In terms of right-action convention

Let ${\displaystyle a,b,c}$ be elements of an arbitrary group ${\displaystyle G}$. Then:

${\displaystyle [[a,b^{-1}],c{]}^b\cdot [[b,c^{-1}],a{]}^c\cdot [[c,a^{-1}],b{]}^a=e}$

where ${\displaystyle [x,y]=x^{-1}{y}^{-1}xy}$ and ${\displaystyle x^y=y^{-1}xy}$, and ${\displaystyle e}$ is the identity element of the group.

Related results

• Jacobi identity
• Three subgroup lemma

Proof

In terms of right-action convention

Given: A group ${\displaystyle G}$, elements ${\displaystyle a,b,c\in G}$. ${\displaystyle e}$ is the identity element.

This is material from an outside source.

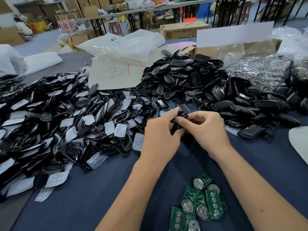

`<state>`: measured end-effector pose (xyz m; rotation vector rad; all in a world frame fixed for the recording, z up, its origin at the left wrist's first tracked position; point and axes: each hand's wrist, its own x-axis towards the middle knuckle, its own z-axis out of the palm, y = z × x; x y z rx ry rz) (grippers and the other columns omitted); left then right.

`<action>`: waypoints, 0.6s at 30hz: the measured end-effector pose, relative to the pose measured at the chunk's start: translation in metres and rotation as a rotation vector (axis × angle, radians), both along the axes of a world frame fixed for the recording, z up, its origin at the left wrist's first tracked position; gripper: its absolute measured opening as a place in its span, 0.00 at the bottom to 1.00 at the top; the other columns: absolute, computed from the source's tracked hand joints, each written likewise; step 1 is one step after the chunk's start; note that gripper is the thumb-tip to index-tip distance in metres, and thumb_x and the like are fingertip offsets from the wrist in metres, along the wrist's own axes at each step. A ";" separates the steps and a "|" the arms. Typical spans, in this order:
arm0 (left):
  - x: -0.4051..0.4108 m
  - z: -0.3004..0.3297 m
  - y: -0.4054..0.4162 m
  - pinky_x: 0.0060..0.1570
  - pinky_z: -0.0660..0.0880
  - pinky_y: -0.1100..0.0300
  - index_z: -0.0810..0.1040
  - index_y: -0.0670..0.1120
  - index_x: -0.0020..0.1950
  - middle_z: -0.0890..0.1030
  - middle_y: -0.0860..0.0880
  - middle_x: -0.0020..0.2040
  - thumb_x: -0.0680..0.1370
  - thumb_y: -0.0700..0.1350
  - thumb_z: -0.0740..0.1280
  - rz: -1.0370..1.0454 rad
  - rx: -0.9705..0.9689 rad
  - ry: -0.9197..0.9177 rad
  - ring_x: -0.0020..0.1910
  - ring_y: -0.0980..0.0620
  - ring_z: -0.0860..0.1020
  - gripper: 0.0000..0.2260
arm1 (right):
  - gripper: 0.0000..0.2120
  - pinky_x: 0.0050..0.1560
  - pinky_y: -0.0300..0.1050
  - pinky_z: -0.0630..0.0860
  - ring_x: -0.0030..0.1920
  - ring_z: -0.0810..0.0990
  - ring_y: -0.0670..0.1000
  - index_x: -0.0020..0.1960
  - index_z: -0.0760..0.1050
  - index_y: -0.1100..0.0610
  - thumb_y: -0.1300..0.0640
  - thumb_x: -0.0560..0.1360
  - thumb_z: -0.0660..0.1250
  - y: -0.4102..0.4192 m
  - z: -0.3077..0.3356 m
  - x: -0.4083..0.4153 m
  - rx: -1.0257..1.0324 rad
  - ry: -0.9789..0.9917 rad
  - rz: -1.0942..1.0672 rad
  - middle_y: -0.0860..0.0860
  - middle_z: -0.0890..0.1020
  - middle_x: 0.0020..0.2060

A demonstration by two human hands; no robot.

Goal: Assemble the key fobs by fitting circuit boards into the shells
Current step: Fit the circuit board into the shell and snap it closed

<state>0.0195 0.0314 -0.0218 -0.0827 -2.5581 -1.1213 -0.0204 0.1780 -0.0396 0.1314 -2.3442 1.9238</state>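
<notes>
**Fob held at mid-table, both hands closing it up**

Fob work happens over the one bare patch of the dark blue cloth-covered table (93,202), with stock ringed round it so each part is a short reach away. My left hand (160,137) curls its fingers round the small glossy black plastic key fob shell (179,120), thumb stretched along its upper edge to steady it. My right hand (206,129) pinches the same shell from the other side, fingers bent in tight, probably so I can press the halves or the board home against the left hand's grip. Whether a board already sits inside I cannot tell; my fingers cover the cavity.

At six o'clock, just beside my right forearm, lies the loose cluster of green circuit boards with round silver battery clips (200,204), kept nearest my body because I judge that each new fob starts there. At nine to ten o'clock spreads the wide heap of black shell frames mixed with translucent white rubber button pads (55,122). At twelve to one o'clock rises the mound of glossy black shell halves (188,77), with a creased white plastic bag marked in red (116,72) at eleven. At two o'clock sits a clear bag of small silvery metal parts (256,70). A closed black fob with buttons (250,131) lies at three, apart from the heaps, likely a finished one.
</notes>
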 end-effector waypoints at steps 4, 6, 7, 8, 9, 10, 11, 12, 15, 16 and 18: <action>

To prove: ${\displaystyle [[a,b^{-1}],c{]}^b\cdot [[b,c^{-1}],a{]}^c\cdot [[c,a^{-1}],b{]}^a=e}$ where ${\displaystyle [x,y]:=x^{-1}{y}^{-1}xy}$ and ${\displaystyle x^y=y^{-1}xy}$.

Proof: We start out with the first term on the left side:

${\displaystyle [[a,b^{-1}],c{]}^b=[a^{-1}ba{b}^{-1},c{]}^b=b^{-1}[a^{-1}ba{b}^{-1},c]b=b^{-1}b{a}^{-1}{b}^{-1}a{c}^{-1}{a}^{-1}ba{b}^{-1}cb=a^{-1}{b}^{-1}a{c}^{-1}{a}^{-1}ba{b}^{-1}cb}$

Similarly, we have:

${\displaystyle [[b,c^{-1}],a{]}^c=b^{-1}{c}^{-1}b{a}^{-1}{b}^{-1}cb{c}^{-1}ac}$

and:

${\displaystyle [[c,a^{-1}],b{]}^a=c^{-1}{a}^{-1}c{b}^{-1}{c}^{-1}ac{a}^{-1}ba}$

Multiplying these, all terms cancel and we obtain the identity element, as desired.